WHAT YOU ARE ASKED TO DO
Transcribe exactly everything in the data below from the line containing "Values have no" down to the line containing "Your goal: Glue", both lines included and nothing further.

DATASET SECTION
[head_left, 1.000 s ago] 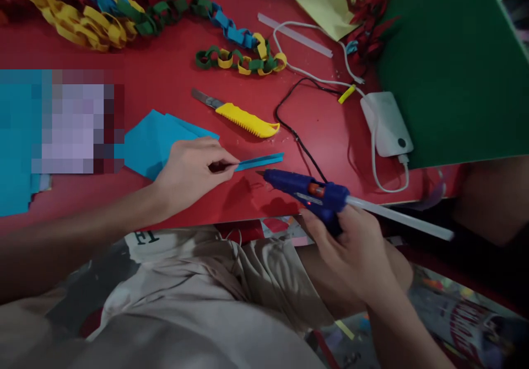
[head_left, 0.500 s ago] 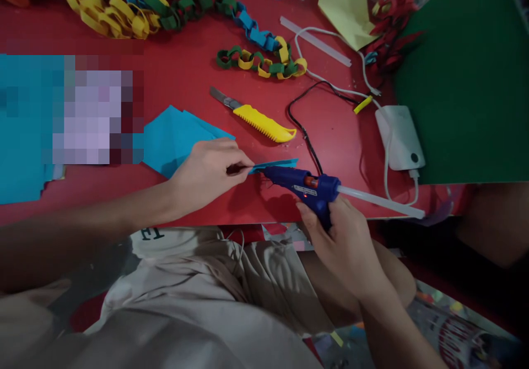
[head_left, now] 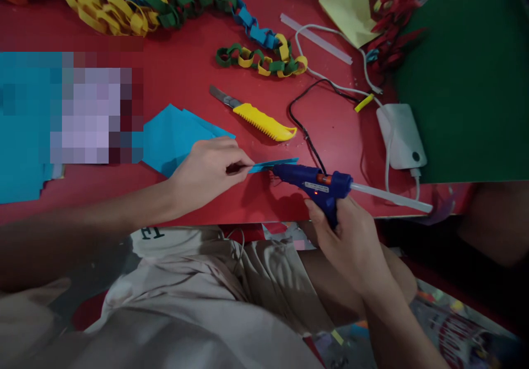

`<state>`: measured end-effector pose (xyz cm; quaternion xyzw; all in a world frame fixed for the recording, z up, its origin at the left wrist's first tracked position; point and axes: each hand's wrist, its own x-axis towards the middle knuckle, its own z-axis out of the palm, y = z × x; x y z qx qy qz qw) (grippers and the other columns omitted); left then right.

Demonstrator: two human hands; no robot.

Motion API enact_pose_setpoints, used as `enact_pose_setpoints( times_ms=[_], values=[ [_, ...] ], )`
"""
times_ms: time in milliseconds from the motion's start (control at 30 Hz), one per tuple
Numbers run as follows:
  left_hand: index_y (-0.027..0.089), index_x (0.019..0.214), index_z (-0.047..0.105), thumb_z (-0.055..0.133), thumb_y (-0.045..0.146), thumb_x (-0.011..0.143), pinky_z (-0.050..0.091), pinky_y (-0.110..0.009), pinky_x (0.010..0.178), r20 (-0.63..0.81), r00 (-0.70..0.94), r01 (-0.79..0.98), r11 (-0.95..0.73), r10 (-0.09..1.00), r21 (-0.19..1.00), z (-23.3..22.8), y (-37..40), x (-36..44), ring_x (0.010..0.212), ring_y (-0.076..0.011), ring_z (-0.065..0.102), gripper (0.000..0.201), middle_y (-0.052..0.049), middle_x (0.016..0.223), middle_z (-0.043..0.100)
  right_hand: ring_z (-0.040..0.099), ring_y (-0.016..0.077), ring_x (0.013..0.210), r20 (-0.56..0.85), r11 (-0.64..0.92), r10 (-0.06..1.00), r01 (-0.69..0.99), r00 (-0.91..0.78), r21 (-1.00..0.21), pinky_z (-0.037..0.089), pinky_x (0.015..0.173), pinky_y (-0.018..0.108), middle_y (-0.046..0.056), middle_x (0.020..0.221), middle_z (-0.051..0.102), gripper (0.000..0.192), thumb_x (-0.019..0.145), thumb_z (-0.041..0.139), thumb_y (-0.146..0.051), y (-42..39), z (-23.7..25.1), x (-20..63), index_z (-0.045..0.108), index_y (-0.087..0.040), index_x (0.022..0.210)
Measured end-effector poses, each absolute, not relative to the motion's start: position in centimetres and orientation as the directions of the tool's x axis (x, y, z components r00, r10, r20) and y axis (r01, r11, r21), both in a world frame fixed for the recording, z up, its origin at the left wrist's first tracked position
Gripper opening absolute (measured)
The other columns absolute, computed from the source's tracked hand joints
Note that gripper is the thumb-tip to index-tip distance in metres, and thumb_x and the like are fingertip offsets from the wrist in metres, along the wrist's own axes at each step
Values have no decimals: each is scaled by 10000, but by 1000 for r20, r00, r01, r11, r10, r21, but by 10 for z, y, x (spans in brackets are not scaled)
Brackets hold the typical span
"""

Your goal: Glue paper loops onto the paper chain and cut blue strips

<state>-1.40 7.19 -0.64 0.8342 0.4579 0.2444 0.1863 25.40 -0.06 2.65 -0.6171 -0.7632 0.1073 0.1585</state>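
Between thumb and fingers my left hand (head_left: 210,165) pinches a narrow folded piece of blue paper (head_left: 285,162) just above the table. My right hand (head_left: 351,237) grips a dark blue hot glue gun (head_left: 326,187) by its handle, a small red light glowing on its side. The nozzle is at the lower edge of the blue paper; whether it touches cannot be made out. A translucent glue stick (head_left: 392,197) juts from the gun's back. Behind my left hand lie larger blue paper sheets (head_left: 173,135).
On the red table (head_left: 177,77) a yellow utility knife (head_left: 264,121) lies beyond my hands, blade out. Coloured paper chains (head_left: 264,63) spread behind it. A spare glue stick (head_left: 316,38), white cable, white power bank (head_left: 400,137) and green board (head_left: 467,93) are to the right.
The glue gun in my right hand has slid a little to the right along the edge of the blue paper. My left hand and its pinch stay in place.
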Motion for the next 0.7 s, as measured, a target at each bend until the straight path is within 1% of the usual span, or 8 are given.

WRITTEN REPLY
Values have no decimals: each is scaled by 10000, but by 1000 for r20, r00, r01, r11, r10, r21, but by 10 for z, y, x (spans in brackets are not scaled)
Brackets hold the typical span
"""

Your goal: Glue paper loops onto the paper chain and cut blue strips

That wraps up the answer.